## DESCRIPTION OF THE TASK
Of all the lines in the material, tally those containing the string "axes", and report nothing but the total.

## DATA SEGMENT
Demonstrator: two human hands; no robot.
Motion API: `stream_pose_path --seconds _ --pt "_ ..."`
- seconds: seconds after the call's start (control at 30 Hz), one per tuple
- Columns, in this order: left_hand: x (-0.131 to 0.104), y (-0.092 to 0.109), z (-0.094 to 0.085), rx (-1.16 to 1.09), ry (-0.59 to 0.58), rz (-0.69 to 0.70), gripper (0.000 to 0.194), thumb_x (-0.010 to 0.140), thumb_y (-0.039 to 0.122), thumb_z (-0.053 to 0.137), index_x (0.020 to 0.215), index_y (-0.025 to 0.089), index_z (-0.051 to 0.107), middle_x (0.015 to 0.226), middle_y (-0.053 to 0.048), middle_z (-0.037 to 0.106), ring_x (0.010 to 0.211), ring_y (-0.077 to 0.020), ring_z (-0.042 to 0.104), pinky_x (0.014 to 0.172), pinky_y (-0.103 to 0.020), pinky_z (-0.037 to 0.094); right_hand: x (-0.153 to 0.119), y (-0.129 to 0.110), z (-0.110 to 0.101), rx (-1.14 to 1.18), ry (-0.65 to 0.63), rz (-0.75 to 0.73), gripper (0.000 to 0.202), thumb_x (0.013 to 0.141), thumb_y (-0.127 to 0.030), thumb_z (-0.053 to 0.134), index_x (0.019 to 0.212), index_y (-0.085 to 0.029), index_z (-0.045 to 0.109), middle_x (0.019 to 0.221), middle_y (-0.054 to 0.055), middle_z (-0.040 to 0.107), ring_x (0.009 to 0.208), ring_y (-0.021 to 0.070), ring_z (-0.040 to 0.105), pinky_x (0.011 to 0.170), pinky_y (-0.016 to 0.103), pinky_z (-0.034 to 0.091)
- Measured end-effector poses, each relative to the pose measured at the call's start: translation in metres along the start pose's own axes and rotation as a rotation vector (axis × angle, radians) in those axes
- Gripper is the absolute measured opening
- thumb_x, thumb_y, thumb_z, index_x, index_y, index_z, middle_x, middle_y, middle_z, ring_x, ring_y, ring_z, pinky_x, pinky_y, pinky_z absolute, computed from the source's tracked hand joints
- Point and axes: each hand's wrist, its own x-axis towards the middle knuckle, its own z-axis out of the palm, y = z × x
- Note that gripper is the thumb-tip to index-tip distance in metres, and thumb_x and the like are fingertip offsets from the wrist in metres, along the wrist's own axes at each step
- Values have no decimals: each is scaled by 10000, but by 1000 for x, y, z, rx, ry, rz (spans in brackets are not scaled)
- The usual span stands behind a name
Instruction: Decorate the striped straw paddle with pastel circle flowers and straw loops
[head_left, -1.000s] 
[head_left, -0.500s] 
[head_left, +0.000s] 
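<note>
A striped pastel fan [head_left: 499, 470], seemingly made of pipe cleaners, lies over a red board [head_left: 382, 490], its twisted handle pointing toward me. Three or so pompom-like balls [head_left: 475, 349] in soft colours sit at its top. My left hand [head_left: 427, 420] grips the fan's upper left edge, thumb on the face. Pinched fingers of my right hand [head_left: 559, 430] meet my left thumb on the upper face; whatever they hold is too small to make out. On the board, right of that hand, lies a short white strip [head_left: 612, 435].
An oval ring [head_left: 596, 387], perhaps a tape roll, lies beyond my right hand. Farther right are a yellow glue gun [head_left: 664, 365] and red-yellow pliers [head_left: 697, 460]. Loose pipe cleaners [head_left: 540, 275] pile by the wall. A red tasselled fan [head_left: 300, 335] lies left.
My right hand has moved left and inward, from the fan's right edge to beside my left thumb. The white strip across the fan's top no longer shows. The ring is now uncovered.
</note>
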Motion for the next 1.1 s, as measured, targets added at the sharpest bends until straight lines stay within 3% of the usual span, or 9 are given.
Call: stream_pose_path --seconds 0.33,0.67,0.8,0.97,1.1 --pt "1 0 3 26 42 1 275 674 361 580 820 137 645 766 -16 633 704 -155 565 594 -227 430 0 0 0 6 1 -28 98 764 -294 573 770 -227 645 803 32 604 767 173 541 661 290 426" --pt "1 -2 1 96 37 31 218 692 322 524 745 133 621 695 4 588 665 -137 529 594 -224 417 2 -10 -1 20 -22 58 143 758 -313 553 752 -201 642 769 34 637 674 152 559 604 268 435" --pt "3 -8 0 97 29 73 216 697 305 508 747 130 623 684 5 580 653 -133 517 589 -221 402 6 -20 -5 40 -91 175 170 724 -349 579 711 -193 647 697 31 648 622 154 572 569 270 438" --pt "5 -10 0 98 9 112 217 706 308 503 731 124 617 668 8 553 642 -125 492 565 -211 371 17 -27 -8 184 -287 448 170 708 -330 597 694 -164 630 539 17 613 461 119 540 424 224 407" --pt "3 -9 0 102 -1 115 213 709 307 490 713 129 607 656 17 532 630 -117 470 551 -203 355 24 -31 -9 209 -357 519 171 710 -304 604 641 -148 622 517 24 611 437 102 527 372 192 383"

## TASK SOLUTION
3